The "official" XML comment tags
The following XML comment tags are officially supported in VB.NET: c,code, example, exception, include, list, para, param, paramref, permission, remarks, returns, see, seealso, summary and typeparam.
c: This tag is used to denote code, so it can be used to identify sample code associated with a particular entity within the source code. Note that the tag can only be used to represent a single line of code or to denote that some of the text on a line should be marked up as code. Example: <c>Dim MyObject As MyType</c>
code: This tag is used to denote more than one line of code, so it can be used to identify longer areas of sample code.
example: This tag may be used to describe an example of using a particular method or class. It is possible to include code samples within the example tag by making use of either the c or code tags.

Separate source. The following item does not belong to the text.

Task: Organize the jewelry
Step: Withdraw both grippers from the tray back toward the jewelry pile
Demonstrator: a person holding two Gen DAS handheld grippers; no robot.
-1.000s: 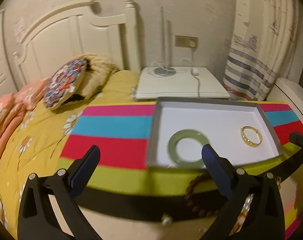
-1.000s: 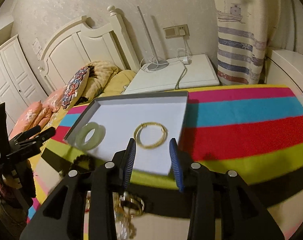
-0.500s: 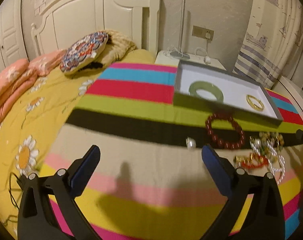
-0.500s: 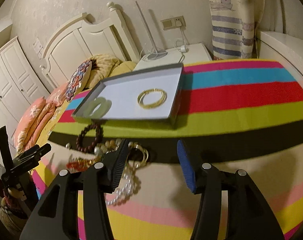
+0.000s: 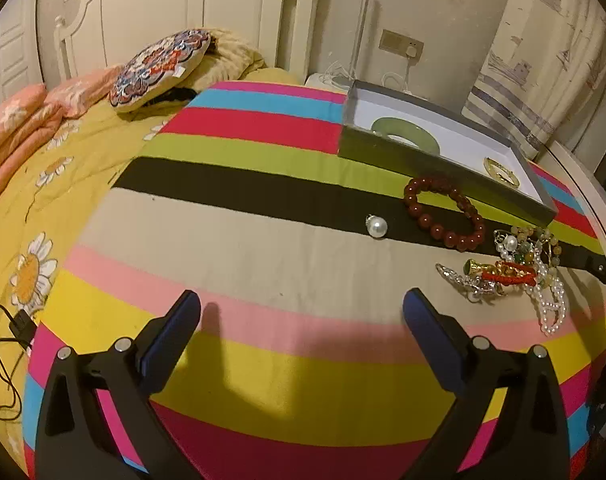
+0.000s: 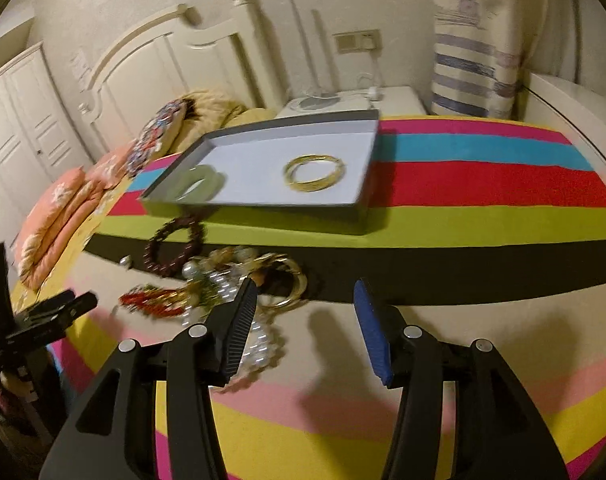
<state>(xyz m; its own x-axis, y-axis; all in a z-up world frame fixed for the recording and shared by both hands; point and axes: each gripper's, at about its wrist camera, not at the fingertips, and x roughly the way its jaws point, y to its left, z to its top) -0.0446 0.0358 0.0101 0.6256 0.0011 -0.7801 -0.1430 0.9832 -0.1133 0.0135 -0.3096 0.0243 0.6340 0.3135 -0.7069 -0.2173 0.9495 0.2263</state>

exception: The exception tag allows a method's exception handling to be documented. The cref attribute allows the namespace of the exception handler to be included. Example: <exception cref="System.Exception" >Throws an exception if the customer is not found.</exception>
include: This tag allows documentation to be imported from an external XML file rather than being stored within the source code itself. As such it may be useful if the documentation is written by people other than the software developers (e.g. technical writers).
list: This tag allows bulleted or numbered lists or tables to be added to XML comments.
para: This tag indicates that the text within the tags should be formatted within a paragraph. As such it can be used to format text within other tags such as summary or returns. Example: <para>This is a paragraph</para>
param: The param tag is used to document a method's arguments. The tag's name attribute specifies the name of the argument to which the tag refers. The tag is also used by Visual Studio's Intellisense system to show a description of a method's arguments. It is also used by the Visual Studio Object Browser. Example: <param name="FileName" >The filename of the file to be loaded.</param>
paramref: This tag can be used to refer to a method's argument elsewhere within the method's XML comments. The tag's name attribute specifies the name of the argument to which the tag refers. Note that the param tag is actually used to describe the parameter. Example: Use the <paramref name="FileName"/> argument to specify which filename is loaded.
permission: The permission tag can be used to describe any special permissions a specific object needs. The object to which the permission refers is included as the cref attribute. Example: Class needs to write to the file system, ensure user has appropriate access.
summary: The summary tag describes a method or class, so it is the most important tag. As well as being used in a project's documentation, the tag is also used by Visual Studio's Intellisense system to show a description of the method or class being referenced. It is also used by the Visual Studio Object Browser.
remarks: The remarks tag can be used to supply additional information about a method or class, supplementing the details given in the summary tag. As with the summary tag, this tag is also used by Visual Studio's Intellisense system and the Visual Studio Object Browser.
returns: Describes the return value of a method. Example: <returns>True if user has permission to access the resource, otherwise False.</returns>
see: The see tag is used to reference other entities (such as classes) in the project. The see tag is intended for use within other tags such as the summary tag. Example: <seealso cref="System.Configuration"/>
seealso: The seealso tag resembles the see tag and has identical syntax, except that the text is intended to be used to create a separate seealso section for the entity's documentation.
typeparam: Typeparam is used in an identical way to param, except that it is used to document a type associated with a generic class or function.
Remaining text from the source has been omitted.